* Work instruction: Pictures must not appear in the copy. Restate exactly the lines below from the one with "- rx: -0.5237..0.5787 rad" through the one with "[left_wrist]", inclusive.

**** Collected data

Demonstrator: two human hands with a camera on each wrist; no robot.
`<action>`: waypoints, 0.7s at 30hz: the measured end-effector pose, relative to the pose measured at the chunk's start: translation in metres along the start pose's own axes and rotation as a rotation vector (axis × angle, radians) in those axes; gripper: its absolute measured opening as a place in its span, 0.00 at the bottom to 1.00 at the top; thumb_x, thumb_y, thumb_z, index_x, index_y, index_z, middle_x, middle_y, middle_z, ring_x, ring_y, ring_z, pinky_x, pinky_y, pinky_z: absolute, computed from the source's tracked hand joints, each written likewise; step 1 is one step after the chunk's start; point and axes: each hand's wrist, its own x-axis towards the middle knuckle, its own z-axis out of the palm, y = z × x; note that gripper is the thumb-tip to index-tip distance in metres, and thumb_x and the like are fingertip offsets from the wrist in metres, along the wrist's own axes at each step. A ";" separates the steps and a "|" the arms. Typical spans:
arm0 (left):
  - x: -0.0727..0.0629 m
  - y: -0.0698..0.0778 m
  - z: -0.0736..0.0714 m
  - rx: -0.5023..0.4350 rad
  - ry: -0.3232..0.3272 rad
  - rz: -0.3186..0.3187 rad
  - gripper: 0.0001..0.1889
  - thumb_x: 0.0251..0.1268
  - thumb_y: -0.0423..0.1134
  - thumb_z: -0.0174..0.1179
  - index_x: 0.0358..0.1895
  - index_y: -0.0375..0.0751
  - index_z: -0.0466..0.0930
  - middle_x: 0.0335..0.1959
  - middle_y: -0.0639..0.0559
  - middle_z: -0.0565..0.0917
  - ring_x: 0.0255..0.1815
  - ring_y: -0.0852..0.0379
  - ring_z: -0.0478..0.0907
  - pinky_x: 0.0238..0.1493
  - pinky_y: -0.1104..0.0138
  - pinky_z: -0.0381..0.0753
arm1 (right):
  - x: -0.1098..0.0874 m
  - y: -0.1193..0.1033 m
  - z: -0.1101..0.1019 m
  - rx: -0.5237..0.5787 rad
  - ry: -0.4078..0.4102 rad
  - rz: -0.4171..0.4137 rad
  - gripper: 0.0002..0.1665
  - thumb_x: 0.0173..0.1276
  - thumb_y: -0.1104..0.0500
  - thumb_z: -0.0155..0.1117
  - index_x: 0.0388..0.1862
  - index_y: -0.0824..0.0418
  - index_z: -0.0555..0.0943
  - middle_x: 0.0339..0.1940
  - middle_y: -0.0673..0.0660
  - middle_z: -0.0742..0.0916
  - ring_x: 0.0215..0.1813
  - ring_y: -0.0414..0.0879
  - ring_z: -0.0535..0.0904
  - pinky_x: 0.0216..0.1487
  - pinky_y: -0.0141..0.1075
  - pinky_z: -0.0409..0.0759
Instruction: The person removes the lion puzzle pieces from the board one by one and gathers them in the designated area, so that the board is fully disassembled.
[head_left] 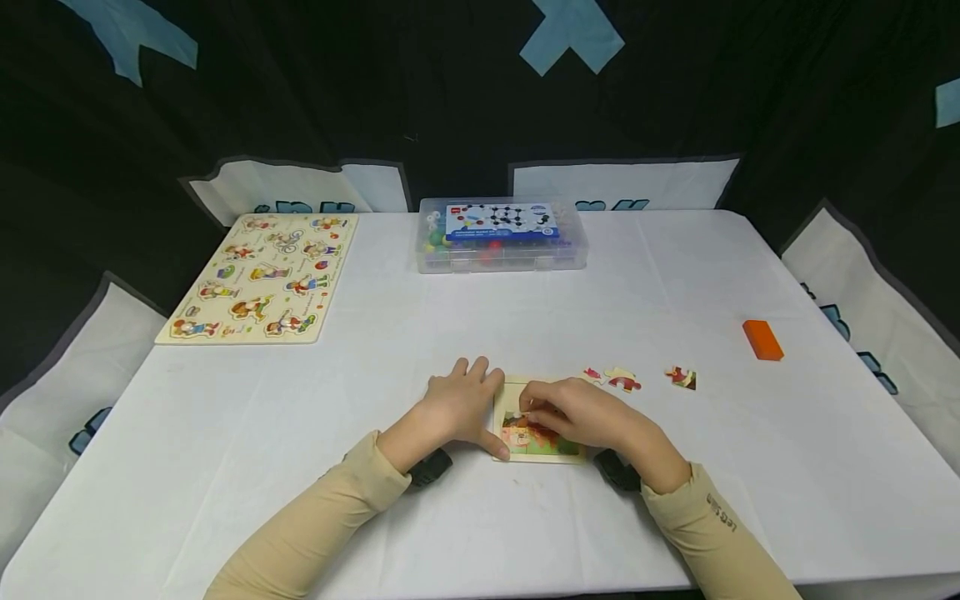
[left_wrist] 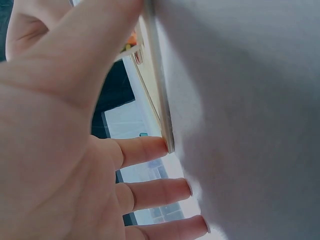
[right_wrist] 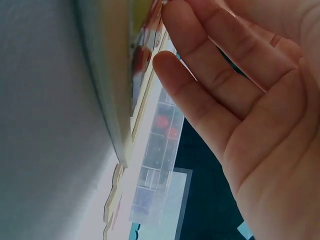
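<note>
A small wooden jigsaw tray [head_left: 500, 400] lies on the white table in the head view, with picture pieces [head_left: 555, 446] filling its lower part. My left hand [head_left: 463, 410] rests at the tray's left side. Its thumb and index finger touch the edge, and the other fingers stretch out straight on the table. Over the tray, my right hand [head_left: 581, 414] has bent fingers and pinches a small jigsaw piece [left_wrist: 129, 52], seen tilted in the left wrist view. The hand hides most of that piece and the tray's right part. Its outer fingers [right_wrist: 197, 102] are loosely bent.
Loose jigsaw pieces [head_left: 622, 380] lie beyond the tray, with another piece [head_left: 681, 377] farther right. An orange block [head_left: 762, 340] sits at the right. A clear plastic box [head_left: 502, 260] of coloured parts stands at the back. At the back left lies a large picture board [head_left: 258, 279].
</note>
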 end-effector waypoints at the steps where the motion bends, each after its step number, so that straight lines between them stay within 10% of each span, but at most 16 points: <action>1: 0.000 0.000 0.000 0.001 0.001 0.000 0.50 0.25 0.74 0.63 0.54 0.44 0.64 0.46 0.48 0.65 0.45 0.48 0.64 0.33 0.50 0.75 | 0.000 0.000 0.000 0.000 0.002 0.000 0.02 0.66 0.61 0.56 0.36 0.55 0.76 0.22 0.42 0.75 0.22 0.33 0.66 0.27 0.29 0.70; 21: 0.001 -0.001 0.002 0.006 0.006 0.002 0.50 0.24 0.74 0.63 0.53 0.44 0.65 0.45 0.49 0.65 0.45 0.49 0.64 0.31 0.51 0.75 | 0.001 0.000 0.003 0.032 -0.003 -0.039 0.04 0.67 0.63 0.55 0.38 0.56 0.76 0.25 0.43 0.77 0.24 0.33 0.68 0.30 0.28 0.71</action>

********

* The completed task:
  - rx: -0.5237..0.5787 rad
  - ry: -0.4078..0.4102 rad
  - rz: -0.4171..0.4137 rad
  - gripper: 0.0002..0.1665
  - thumb_x: 0.0173..0.1276
  - thumb_y: -0.1104..0.0500
  - thumb_z: -0.0155..0.1117
  - index_x: 0.0388..0.1862
  - index_y: -0.0824..0.0418
  - index_z: -0.0555..0.0943
  - middle_x: 0.0339..0.1940
  - middle_y: -0.0673..0.0660
  - middle_z: -0.0742..0.0916
  - ring_x: 0.0215..0.1813
  - ring_y: -0.0414..0.0879
  - ring_z: -0.0535..0.0904
  - pinky_x: 0.0216..0.1487
  - pinky_y: -0.0141..0.1075
  - pinky_z: -0.0409..0.0759
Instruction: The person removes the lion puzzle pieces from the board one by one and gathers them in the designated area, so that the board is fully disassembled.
[head_left] 
[left_wrist] 

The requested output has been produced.